**Task details**
For each line of the listing that holds "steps", show the full line.

**Dataset extract**
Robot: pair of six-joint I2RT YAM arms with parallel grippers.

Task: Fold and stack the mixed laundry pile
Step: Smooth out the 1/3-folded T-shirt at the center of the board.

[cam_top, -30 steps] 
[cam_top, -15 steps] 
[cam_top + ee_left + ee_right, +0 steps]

**Expected answer**
[cam_top, -30 steps] 
[cam_top, -15 steps] 
[cam_top + ee_left + ee_right, +0 steps]

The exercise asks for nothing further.